TBMM Sağlık, Aile, Çalışma ve Sosyal İşler Komisyonu CHP Grubu Sözcüsü Ünal Demirtaş, Covid- 19’un sağlık çalışanları açısından meslek hastalığı kabul edilmesi ile ilgili olarak bir basın toplantısı yaptı.
Ünal Demirtaş, Zehra Zümrüt Selçuk’a, “Hala niye covid-19’u meslek hastalığı kabul edecek adımları atmıyorsunuz? Bu düzenlemeyi yapmanız için daha kaç sağlık çalışanının ölmesi gerekiyor? TBMM’de tam bir mutabakat varken elinizden tutan biri mi var? Sizi engelleyen birisi mi var? Sayın Bakan böyle birisi varsa siz kim veya kimler engelliyor” diye sordu.

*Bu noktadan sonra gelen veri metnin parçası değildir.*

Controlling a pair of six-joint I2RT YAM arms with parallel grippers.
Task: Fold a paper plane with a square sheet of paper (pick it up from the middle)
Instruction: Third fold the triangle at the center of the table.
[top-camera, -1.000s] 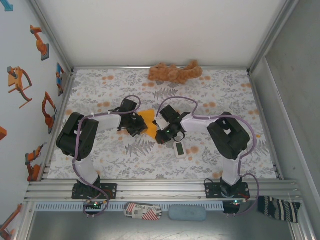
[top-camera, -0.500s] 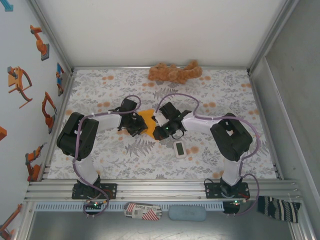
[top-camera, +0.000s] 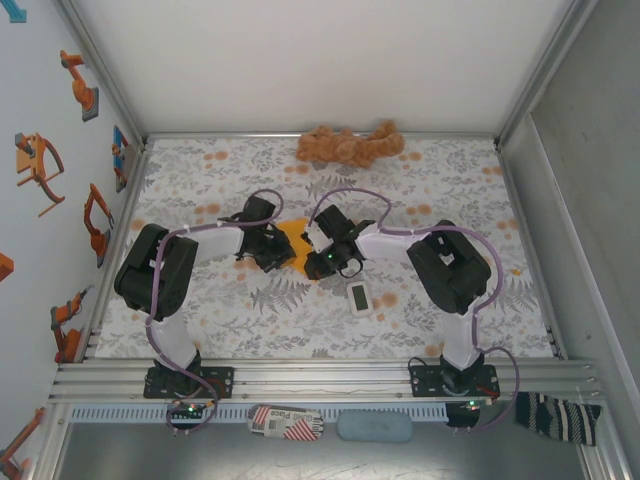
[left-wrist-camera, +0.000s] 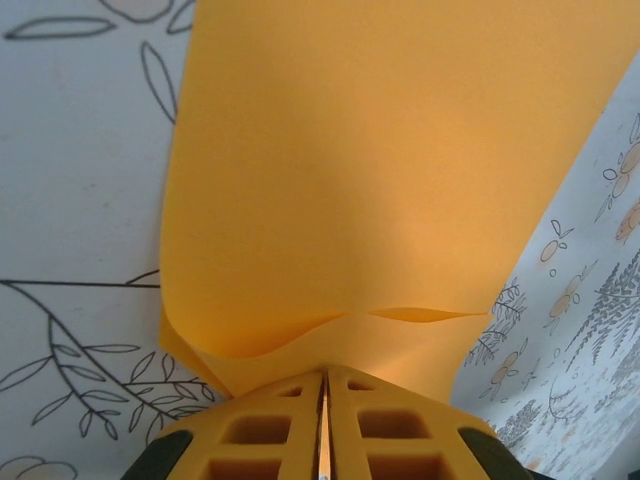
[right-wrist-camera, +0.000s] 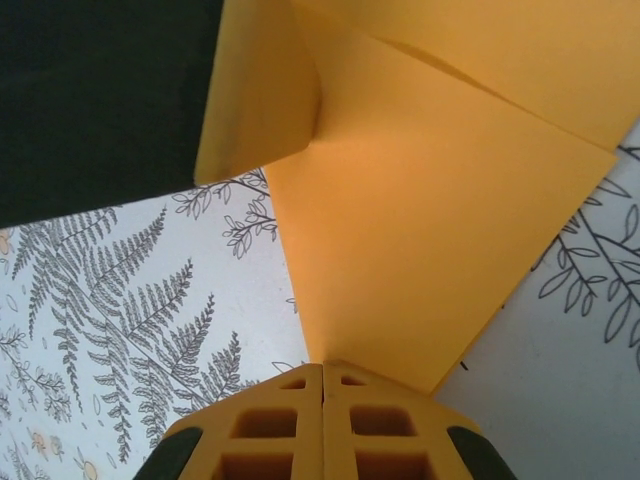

CHP Zonguldak Milletvekili Ünal Demirtaş, açıklamasında şunları ifade etti;
TBMM’DE TAM BİR MUTABAKAT VAR!
Cumhuriyet Halk Partisi Grup Başkanvekilleri, CHP Sağlık, Aile ve Sosyal İşler Komisyonu üyeleri ile doktor, diş hekimi ve eczacı 27 milletvekillinin imzalarıyla 17 Kasım 2020 tarihinde TBMM’ye sağlık çalışanları yönünden “Covid-19’un meslek hastalığı sayılması” için kanun teklifi verdik.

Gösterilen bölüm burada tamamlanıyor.